Dear FO° Reader,
Umberto Eco is a serious and thoughtful writer. His contributions to semiotics and literary theory — beautifully expressed in his 1980 novel, The Name of the Rose, — have earned him the respect of authors the world over. So, we take his concerns seriously when he says something like this, as he does in Travels in Hyperreality:
If the communications media, as means of production, were to change masters, the situation of subjection would not change. We can legitimately suspect that the communications media would be alienating even if they belonged to the community.
This is a problem for Fair Observer, since we make it our mission to liberate journalism from the agendas of investors and owners. Now, Eco tells us that even without the owners, journalism would still not be free.
Maybe your first instinct is to say, “Bah. Here you go talking about ‘alienation’ again. Why should I listen? It’s something only leftists would care about. Let me read something else.” But alienation is a concern for everyone, not just the Left. Take a moment to consider its meaning. In the words of no less of an anti-Communist than Pope John Paul II:
[Alienation] happens in consumerism, when people are ensnared in a web of false and superficial gratifications rather than being helped to experience their personhood in an authentic and concrete way. Alienation is found also in work, when it is organized so as to ensure maximum returns and profits with no concern whether the worker, through his own labor, grows or diminishes as a person … He is considered only a means and not an end.
So, whether we identify with left, right or center, we should be concerned when systems of organization take humanity out of work, separating work from people as a product over which they have no control.
Clearly, having a boss who commands journalists to write things that they do not believe or that are not even true is alienating. But if we liberate ourselves from bosses, writing for an independent, crowdsourced journal, aren’t we free then? Not so, says Eco.
What makes the newspaper something to fear is not (or, at least, is not only) the economic and political power that runs it. The newspaper was already defined as a medium for conditioning public opinion when the first gazettes came into being. When someone every day has to write as much news as his space allows, and it has to appear readable to an audience of diverse tastes, social class, education, throughout a country, the writer’s freedom is already finished: The contents of the message will not depend on the author but on the technical and sociological characteristics of the medium.
Yes, it is true. No one is so perfectly free that they could write without any constraints. I suppose that in order to communicate with no constraints at all, we would have to transmit our thoughts telepathically to one another, without the constraints of the written page. And, it is true, FO° does have a daily publication cycle, and we do need to edit our articles so that they can be read and understood by a very broad, international audience. But does that mean that we do not really say what we mean to say?

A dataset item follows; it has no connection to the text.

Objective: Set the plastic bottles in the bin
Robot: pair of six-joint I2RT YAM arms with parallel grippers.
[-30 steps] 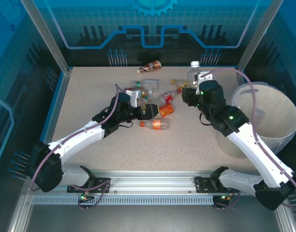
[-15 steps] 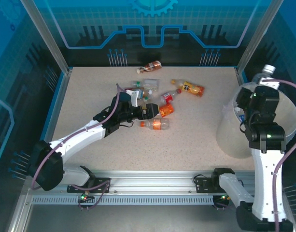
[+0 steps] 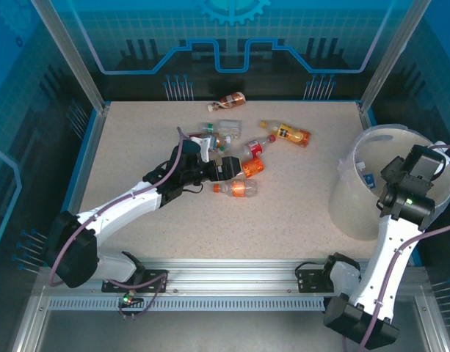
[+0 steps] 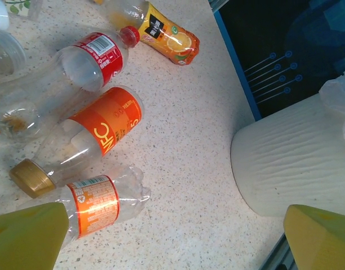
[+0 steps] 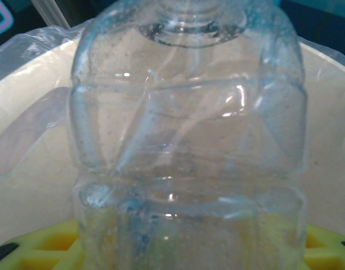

Aristotle might say that we are confusing our causes here. Writing is a material cause; it is the physical medium in which we place our thoughts, and every medium places some limitations. You can make a good ax out of steel, but not out of gold. Yet human intelligence knows how to select and to shape the material causes that it uses. What is really paramount is the final cause: what we are doing it all for. The blacksmith wants to help the woodcutter cut wood. So, the blacksmith selects steel, and he forges it through force and craft to impose human purpose on it. And the tool does the job we want it to.
Credit: Anton Malkov / shutterstock.com
Let’s not confuse circumstances and constraints with the loss of freedom. Even within the confines of external limitations, the human spirit can still strive for truth. The real alienation arises when we allow circumstances to change our purpose. When the purpose becomes making money or currying votes, then journalism dies. But as long as we keep our eyes fixed on the truth, and we bend the material limitations of money and physical media to our purpose, we remain the ones that are in charge. It is human intelligence that speaks, not material conditions.
This is what Fair Observer does. Of course, we have to keep the reader in mind, so we cannot always say what we mean in the way that we want to say it. But, we can say what we mean in another way. With shorter sentences and more hyperlinks, of course. And we cannot always do what we want to do with limited financial resources. But you will be surprised what people who care — people like you — can do when they put their intentions together and work towards an authentic goal. Who does Fair Observer belong to? It belongs to you. And, if we keep our eyes on the goal, that really is what matters.